Exit Appendix, Stage Right

by Norman Clothier, M.D.

Last week, for the first time, I needed to use the facilities. I mean I really needed to use the facilities. In fact, over a period of 36 hours, I used the ultrasound machine, the CT scanner, the operating room, the recovery room and a medical/surgical hospital room.

 

That's right. Last week I became an inpatient at my own hospital facility. I had an emergent appendectomy.

 

I'm sure many an article or text has been written about the classic doctor-becomes-the-patient scenario. I want to share a few slightly different insights into my initial and — hopefully final — hospital stay. Some of these may be unique to us as family physicians, and most have changed my perspective on a few hospital and treatment issues.

 

The first is that it sure is nice to be a V.I.P. in the facility. I believe that I benefited from knowing all the nurses because I admit my own patients. I was admitted by my friend, The Surgeon, and I must say I was pleased not to be admitted by a hospitalist whom I had never met. I have recently discovered that some family practice privileges may be in jeopardy at another Metroplex hospital because of views held by the Joint Commission on Accreditation of Healthcare Organizations on the family-physician-versus-hospitalist issue. Some of our core privileges may be lost because some have chosen to stop making rounds on their own hospital patients. I am pleased that my own doctor could have rounded on me at any given time while I was in the big house. In fact, I was with myself the entire time.

 

 

The nurses really bent over backward to please me. In fact, all four who failed to start my I.V. line until the sixth try were very polite and caring. While writhing in pain and awaiting pain medicine, it is annoying, to say the least, to experience progressively more pain with each subsequent stick to the hand. Perhaps I gained a little more compassion for those in pain and an understanding of the frustrations of delays. I also learned that the huge bureaucratic push to the 1-to-10 pain scale may actually add more pain to the situation than simply the edema of the appendix. How many times must one answer whether the pain is “an eight” or a “nine” before medications can simply be administered as ordered? I certainly never felt like pausing to draw a sad face or point out which expression best fit my McBurney's point sensation.

 

I also learned not to label myself as “odd” too quickly. Knowing what I know of laparoscopic-with- possible-conversion-to-open procedures, I declined to allow blood products on my consent form. At the time, I felt confident that my surgeon would not accidentally (or intentionally) dissect my aorta. However, it soon became clear that I had crossed the hospital the wrong way. Suddenly, everywhere I looked there were full-sized paper signs emblazoned with bold letters in huge type: PATIENT REFUSES BLOOD PRODUCTS! Flashing through my mind, I imagined hushed conversations about what could be wrong with me, or perhaps what mind-control cult had taken charge of me. I thought an ethics consult might be forthcoming and perhaps I'd be placed on “DNR” status, with haunting wails of “You should have agreed to the blood” spewing forth as the room grew darker and darker. I had become noncompliant. Oh, the horror of it all!

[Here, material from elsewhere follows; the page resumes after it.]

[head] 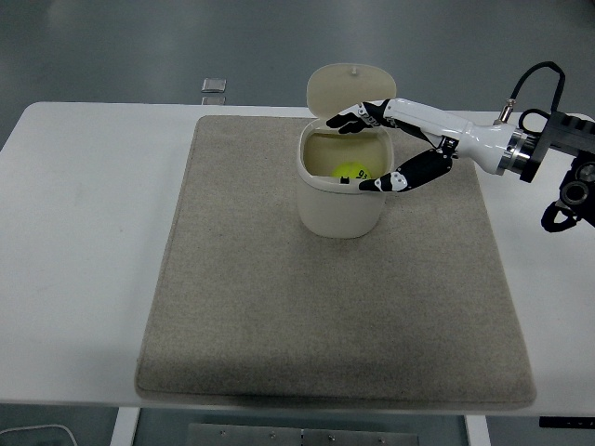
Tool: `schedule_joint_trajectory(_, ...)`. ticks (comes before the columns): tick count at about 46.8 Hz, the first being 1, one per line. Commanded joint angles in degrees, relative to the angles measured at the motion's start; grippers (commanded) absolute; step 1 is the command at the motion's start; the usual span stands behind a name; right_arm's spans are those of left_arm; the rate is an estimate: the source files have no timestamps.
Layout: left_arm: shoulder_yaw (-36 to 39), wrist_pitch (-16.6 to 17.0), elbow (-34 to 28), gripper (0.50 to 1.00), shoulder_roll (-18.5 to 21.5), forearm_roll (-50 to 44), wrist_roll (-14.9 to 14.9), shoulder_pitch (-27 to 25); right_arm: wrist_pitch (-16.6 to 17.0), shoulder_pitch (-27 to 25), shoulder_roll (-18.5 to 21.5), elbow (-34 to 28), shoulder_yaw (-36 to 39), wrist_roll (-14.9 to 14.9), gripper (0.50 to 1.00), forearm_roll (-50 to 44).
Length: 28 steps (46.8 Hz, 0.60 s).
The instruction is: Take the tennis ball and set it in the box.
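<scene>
Robot hand point(372, 149) above beige mat point(279, 307)

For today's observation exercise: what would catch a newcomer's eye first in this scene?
The yellow ball lying inside the open cream box at the mat's far middle. Just above the box's rim, the right hand reaches in from the right, fingers spread and empty.

The right hand point(395, 149) is showing a glossy white shell along its back, running into a white forearm; its fingers point(353, 119) are showing black segments with small white patches at the joints; a silver metal collar is ringing the wrist; a black cable is looping above dark arm housing.
</scene>
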Motion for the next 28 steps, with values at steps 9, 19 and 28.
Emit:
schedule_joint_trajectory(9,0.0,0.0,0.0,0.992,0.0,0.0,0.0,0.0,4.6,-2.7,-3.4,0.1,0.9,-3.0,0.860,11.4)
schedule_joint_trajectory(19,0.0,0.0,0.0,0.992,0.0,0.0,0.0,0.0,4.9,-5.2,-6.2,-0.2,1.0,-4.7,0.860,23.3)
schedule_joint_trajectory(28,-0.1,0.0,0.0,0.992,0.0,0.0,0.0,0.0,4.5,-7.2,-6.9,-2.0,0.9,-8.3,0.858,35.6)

I also found that I have more friends than I realized. After my 3 a.m. surgery, a seemingly endless stream of well-wishers came through to observe my predicament. While very kind, it was also exhausting. Listening to various people in the hall trying to divide my practice and possessions, and talking about my “placement” was also a bit disheartening.

 

Although I have not yet received my bills, I also feel sure that, despite all of the gripes and complaints over time, I’ll certainly be glad that I have insurance.

 

Additionally, I served as proof again why God blessed women with the ability to have babies, while men stand by talking about how easy labor must be compared to kidney stones. My wife is expecting our eighth baby. If in a reversal of roles, I gave birth, we'd have a single child.